In the material below, the lines from the one containing "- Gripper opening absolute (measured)" through the one containing "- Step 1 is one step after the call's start" are to be given again exactly, ends included, and no others.
* * *
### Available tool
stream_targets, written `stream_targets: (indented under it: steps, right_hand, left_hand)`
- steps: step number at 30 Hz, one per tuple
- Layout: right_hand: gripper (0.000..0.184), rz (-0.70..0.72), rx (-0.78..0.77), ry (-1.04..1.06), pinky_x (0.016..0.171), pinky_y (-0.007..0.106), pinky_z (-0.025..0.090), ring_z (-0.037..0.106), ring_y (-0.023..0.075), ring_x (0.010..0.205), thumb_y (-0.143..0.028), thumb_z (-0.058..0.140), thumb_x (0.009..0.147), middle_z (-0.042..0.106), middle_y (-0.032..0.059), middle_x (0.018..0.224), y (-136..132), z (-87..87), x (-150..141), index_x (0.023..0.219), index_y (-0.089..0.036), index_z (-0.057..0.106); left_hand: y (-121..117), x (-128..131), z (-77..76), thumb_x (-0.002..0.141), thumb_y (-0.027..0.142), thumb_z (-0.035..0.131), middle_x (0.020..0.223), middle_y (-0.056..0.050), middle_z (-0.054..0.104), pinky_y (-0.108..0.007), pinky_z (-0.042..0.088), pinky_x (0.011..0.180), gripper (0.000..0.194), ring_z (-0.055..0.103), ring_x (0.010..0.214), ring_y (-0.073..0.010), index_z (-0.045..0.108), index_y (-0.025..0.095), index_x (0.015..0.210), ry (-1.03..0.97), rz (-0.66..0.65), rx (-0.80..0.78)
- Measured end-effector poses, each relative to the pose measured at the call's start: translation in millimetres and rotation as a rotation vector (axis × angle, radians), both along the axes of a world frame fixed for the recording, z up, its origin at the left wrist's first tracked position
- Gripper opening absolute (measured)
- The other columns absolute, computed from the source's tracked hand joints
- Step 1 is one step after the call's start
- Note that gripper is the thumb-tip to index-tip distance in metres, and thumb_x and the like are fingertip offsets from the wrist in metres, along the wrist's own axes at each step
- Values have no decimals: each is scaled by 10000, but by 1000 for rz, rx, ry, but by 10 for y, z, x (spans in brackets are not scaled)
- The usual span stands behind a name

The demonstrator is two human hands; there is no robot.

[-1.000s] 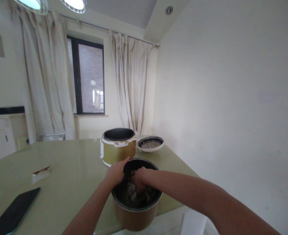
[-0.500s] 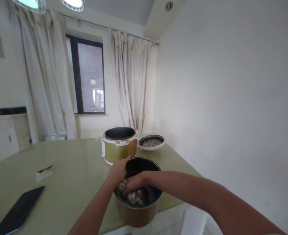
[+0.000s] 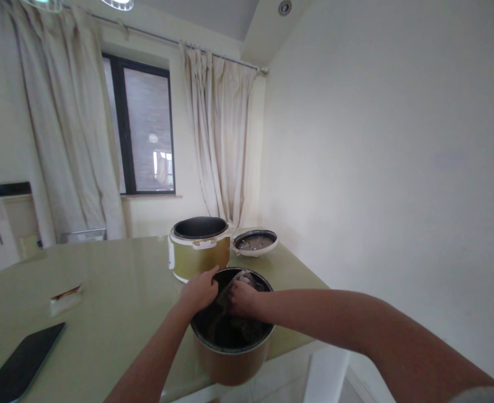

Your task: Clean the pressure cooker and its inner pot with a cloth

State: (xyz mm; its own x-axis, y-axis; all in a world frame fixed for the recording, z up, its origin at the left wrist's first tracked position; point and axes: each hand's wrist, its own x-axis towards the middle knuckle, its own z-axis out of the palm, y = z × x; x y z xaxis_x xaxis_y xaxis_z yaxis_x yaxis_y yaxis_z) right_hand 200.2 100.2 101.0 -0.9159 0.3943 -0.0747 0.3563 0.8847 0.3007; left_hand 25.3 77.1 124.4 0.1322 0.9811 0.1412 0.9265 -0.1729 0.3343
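Note:
A brown inner pot (image 3: 233, 364) with a dark inside stands at the near edge of the table. Its left rim is gripped by my left hand (image 3: 200, 290), thumb and fingers closed over the edge. My right hand (image 3: 243, 298) reaches down inside the pot, closed on a crumpled greyish-white cloth (image 3: 243, 276) that lies against the far inner wall. Part of the cloth is hidden by my fingers. Just behind the pot sits the gold-and-white cooker body (image 3: 200, 254), its top uncovered. Beside it rests a round lid (image 3: 255, 243), inner side up.
On the green tabletop (image 3: 125, 302) lie a dark flat tablet-like object (image 3: 24, 361) at the near left and a small white packet (image 3: 65, 300). A white wall (image 3: 376, 168) rises on the right. Behind the table hang pale curtains (image 3: 217, 129).
My right hand and the cloth have moved from the near left of the pot's inside to its far wall. My left hand stays on the rim. The view has shifted slightly.

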Motion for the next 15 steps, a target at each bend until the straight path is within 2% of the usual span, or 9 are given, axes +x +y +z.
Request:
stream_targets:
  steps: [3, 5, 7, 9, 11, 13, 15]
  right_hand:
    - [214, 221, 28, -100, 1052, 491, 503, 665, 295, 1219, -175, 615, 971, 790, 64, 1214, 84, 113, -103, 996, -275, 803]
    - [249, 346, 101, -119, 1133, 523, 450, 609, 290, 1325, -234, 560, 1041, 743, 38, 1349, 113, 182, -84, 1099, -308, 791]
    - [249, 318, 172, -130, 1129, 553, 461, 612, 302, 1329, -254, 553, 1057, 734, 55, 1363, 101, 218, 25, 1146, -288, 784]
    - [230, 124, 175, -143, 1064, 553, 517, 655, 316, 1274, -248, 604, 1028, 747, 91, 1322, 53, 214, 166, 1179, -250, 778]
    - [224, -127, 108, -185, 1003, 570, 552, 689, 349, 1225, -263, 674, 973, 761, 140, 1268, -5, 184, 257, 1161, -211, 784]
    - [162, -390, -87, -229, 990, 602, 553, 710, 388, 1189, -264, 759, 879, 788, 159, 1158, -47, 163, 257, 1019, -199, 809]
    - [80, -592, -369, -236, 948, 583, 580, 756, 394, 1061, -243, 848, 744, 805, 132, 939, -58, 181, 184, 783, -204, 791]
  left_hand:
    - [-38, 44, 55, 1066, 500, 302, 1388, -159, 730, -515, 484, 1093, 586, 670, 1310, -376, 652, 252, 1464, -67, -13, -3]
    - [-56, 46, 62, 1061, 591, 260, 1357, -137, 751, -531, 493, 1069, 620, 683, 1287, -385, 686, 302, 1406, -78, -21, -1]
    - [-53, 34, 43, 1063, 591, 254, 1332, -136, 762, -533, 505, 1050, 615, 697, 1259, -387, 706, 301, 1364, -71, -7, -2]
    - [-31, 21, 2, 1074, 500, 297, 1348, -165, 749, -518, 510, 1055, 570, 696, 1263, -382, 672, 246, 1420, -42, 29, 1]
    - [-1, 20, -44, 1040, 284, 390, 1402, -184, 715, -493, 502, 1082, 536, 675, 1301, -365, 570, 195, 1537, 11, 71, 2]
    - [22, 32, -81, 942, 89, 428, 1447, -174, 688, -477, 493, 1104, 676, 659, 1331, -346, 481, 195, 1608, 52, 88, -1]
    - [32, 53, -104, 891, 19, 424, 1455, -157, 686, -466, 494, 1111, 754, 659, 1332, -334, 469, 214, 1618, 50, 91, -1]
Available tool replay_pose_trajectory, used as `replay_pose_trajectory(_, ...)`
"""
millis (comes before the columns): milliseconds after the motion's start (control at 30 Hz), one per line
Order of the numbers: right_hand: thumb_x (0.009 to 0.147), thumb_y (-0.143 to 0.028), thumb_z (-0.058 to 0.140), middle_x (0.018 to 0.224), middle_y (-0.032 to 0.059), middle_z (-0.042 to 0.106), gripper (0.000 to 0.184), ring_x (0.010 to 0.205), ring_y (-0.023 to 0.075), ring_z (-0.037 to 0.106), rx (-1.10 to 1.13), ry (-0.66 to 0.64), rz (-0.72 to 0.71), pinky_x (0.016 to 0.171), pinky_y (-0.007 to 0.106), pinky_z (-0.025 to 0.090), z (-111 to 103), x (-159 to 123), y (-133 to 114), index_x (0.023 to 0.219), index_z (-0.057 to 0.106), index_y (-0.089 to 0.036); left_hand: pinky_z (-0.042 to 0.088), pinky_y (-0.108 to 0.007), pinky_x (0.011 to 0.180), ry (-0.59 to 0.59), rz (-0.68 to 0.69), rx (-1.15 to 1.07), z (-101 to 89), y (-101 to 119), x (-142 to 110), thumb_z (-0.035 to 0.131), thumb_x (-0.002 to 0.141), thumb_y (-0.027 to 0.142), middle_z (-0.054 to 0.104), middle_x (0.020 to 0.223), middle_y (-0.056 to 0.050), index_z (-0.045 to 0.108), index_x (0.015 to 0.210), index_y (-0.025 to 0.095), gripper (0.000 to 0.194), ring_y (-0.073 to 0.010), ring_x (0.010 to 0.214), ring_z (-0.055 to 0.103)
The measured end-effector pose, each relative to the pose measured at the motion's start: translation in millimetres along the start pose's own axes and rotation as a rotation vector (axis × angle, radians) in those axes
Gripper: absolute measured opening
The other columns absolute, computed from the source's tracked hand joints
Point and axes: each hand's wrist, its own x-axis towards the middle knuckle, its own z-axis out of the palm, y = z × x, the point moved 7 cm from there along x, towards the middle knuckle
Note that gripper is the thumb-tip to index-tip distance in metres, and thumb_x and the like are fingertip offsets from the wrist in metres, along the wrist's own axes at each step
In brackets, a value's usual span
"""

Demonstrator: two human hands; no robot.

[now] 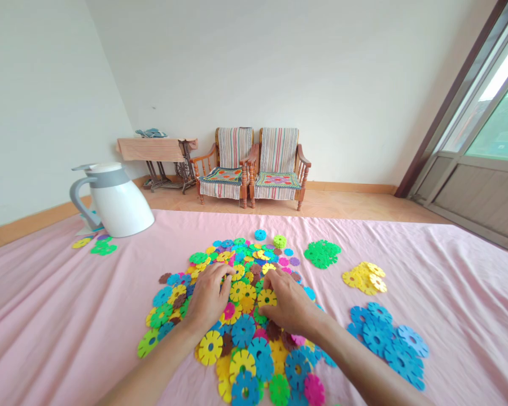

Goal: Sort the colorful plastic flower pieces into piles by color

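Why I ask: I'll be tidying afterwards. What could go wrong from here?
The right forearm passes close beside the pile of notched blue plastic discs and might scatter it. The rounded white-and-grey jug stands on the creased pink cloth; a tug there could unsteady it.

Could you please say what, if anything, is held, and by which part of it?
It cannot be told: the left hand and right hand are at the disc pile, but neither shows a clear grip.

Pink cloth point(461, 293) | mixed disc pile point(243, 330); green, yellow, blue piles; white jug point(125, 207)
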Motion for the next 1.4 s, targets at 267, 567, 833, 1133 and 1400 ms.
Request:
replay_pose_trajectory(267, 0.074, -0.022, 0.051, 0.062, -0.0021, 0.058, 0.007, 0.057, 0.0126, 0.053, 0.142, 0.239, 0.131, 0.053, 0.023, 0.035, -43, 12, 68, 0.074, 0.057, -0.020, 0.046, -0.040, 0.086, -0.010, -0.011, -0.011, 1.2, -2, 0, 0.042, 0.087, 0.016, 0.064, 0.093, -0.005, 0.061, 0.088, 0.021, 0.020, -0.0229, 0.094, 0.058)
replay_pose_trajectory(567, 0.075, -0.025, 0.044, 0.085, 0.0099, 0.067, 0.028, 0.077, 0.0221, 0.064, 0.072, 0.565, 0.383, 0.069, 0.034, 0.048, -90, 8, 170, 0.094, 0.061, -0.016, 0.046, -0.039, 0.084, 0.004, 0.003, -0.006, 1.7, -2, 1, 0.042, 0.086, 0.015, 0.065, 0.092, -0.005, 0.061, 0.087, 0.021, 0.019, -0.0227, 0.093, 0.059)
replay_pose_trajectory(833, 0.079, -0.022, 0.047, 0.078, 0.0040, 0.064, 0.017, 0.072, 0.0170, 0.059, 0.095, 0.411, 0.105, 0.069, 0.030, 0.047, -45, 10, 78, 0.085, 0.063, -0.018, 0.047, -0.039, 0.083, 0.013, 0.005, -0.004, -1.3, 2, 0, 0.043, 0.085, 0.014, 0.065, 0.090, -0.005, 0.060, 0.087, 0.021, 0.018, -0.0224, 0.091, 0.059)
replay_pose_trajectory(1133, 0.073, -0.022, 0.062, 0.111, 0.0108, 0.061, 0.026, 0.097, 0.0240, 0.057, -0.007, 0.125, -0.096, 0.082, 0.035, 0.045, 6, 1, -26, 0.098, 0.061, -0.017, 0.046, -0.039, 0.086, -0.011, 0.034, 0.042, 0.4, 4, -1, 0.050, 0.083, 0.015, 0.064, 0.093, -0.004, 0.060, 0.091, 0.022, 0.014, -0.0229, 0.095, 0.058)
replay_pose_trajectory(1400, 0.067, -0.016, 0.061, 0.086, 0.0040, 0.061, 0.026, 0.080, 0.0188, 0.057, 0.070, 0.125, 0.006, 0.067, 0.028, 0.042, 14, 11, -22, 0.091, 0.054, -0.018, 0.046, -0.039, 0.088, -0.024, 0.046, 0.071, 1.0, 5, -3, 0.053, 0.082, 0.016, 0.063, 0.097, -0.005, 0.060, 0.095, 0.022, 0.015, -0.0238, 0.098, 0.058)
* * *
* _Exercise result_
- Gripper opening absolute (measured)
- The other columns absolute, computed from the source's tracked hand joints
- Step 1 is one step after the call's start

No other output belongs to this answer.